The nurse just called. It is day four of school, and there are already problems with who will be responsible for feeding my child. The truth is no one wants to carve time out of her busy schedule to do it, even though nobody would dare speak those words – definitely not to me. After calling my husband and discussing the problem/potential solutions, I immediately opened up the Bible app on my phone. I needed a word. No. I NEED a word. Present tense. Being a parent of a special needs child is HARD! Prayer carries me through.  I knelt down, speechless. The Holy Spirit interceded for me (Romans 8:26).  The devotional which appeared on the screen of my app rang true. “Rejoice always, pray continually, give thanks in all circumstances; for this is God’s will for you in Christ Jesus (1 Thessalonians 5:16-18)

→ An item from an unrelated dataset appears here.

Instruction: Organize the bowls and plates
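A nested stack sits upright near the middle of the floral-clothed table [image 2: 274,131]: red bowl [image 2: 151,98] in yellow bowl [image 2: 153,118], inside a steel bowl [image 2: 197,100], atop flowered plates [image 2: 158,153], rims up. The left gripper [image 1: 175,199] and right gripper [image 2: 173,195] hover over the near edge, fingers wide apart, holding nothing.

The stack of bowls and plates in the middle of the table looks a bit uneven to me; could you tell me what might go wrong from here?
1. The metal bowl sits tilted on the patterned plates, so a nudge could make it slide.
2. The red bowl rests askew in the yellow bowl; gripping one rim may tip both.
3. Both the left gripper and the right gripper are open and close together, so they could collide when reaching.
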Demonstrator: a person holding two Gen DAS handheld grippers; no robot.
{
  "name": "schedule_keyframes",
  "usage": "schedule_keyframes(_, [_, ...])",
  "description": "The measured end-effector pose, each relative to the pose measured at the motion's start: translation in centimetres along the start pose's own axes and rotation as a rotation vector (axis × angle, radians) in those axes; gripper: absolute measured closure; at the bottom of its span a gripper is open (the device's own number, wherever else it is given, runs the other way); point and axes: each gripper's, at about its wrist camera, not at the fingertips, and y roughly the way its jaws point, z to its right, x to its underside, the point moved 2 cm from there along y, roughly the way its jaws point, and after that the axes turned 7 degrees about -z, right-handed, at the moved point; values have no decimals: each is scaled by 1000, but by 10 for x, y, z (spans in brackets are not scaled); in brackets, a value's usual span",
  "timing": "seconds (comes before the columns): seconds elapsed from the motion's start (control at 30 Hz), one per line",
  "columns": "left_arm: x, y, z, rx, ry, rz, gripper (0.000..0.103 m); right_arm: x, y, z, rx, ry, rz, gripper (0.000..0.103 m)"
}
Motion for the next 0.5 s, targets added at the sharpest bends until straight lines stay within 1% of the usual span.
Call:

The negativity rising in me dissipated. The drastic measures I wanted to take  like jumping in the car and demanding an emergency ARD meeting, or calling my son’s classroom, or contacting every friend with special needs kids and bemoaning the injustices of life disappeared. My mind was blank. Seriously. Blank. That NEVER happens. In all my 32 years, I don’t think my mind has been blank once, until today.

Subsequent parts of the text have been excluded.